● Data segment
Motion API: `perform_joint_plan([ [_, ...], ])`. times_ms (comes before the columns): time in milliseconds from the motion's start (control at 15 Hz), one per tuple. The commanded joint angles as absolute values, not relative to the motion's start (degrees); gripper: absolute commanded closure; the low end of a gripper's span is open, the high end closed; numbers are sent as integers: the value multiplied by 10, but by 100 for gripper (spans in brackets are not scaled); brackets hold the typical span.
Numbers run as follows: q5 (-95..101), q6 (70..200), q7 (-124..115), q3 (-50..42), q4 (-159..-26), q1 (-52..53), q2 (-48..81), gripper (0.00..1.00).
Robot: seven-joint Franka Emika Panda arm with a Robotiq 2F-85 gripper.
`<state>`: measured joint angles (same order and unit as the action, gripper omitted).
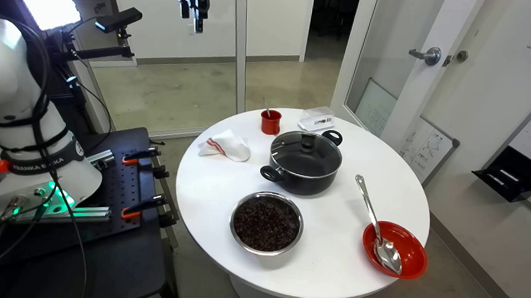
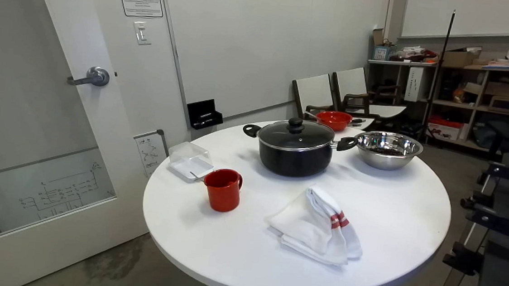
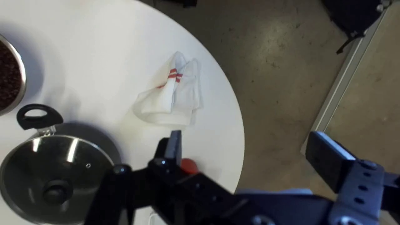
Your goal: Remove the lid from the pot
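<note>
Currently, the black two-fingered gripper (image 3: pixel 247 146) stands fully spread and empty, well apart from the silver-rimmed round glass lid (image 1: pixel 305 158) on the round black pot (image 1: pixel 307 184); off-centre descent can miss the small dark round knob (image 1: pixel 307 141) and tilt the lid.

In an exterior view, the pot (image 1: pixel 307 184), lid (image 1: pixel 304 159) on, stands on the table (image 1: pixel 332 259); at its front left is a mixing bowl (image 1: pixel 264 251) of beans (image 1: pixel 266 225), left a kitchen towel (image 1: pixel 226 145), rear left a mug (image 1: pixel 270 124) with a utensil (image 1: pixel 266 106) inside, behind the pot a container (image 1: pixel 320 123), front right a serving spoon (image 1: pixel 389 256) in a bowl (image 1: pixel 411 252)
</note>
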<state>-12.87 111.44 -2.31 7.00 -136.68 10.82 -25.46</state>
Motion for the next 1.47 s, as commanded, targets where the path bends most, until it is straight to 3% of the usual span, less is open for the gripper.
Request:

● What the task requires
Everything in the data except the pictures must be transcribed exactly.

● Completed task
Motion API: `perform_joint_plan([ [_, ...], ])`. times_ms (comes before the columns): time in milliseconds from the motion's start (control at 15 Hz), one per tuple. The commanded joint angles as absolute values, not relative to the motion's start (degrees); gripper: absolute commanded closure; the low end of a gripper's span is open, the high end closed; numbers are sent as integers: the value multiplied by 10, but by 100 for gripper (spans in brackets are not scaled); brackets hold the typical span.
Numbers run as follows: q5 (-95..101), q6 (70..200), q7 (-124..115), q3 (-50..42), q4 (-159..-26), q1 (-52..53), q2 (-48..81), gripper (0.00..1.00).
Robot: seven-joint Franka Emika Panda arm with a Robotiq 2F-85 gripper.
`<state>`: measured joint angles (same order and unit as the action, gripper omitted).
Your goal: Remove the lid from the pot
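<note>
Currently, the black two-fingered gripper (image 3: pixel 247 146) stands fully spread and empty, well apart from the silver-rimmed round glass lid (image 1: pixel 305 158) on the round black pot (image 1: pixel 307 184); off-centre descent can miss the small dark round knob (image 1: pixel 307 141) and tilt the lid.

In an exterior view, the pot (image 1: pixel 307 184), lid (image 1: pixel 304 159) on, stands on the table (image 1: pixel 332 259); at its front left is a mixing bowl (image 1: pixel 264 251) of beans (image 1: pixel 266 225), left a kitchen towel (image 1: pixel 226 145), rear left a mug (image 1: pixel 270 124) with a utensil (image 1: pixel 266 106) inside, behind the pot a container (image 1: pixel 320 123), front right a serving spoon (image 1: pixel 389 256) in a bowl (image 1: pixel 411 252)
</note>
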<state>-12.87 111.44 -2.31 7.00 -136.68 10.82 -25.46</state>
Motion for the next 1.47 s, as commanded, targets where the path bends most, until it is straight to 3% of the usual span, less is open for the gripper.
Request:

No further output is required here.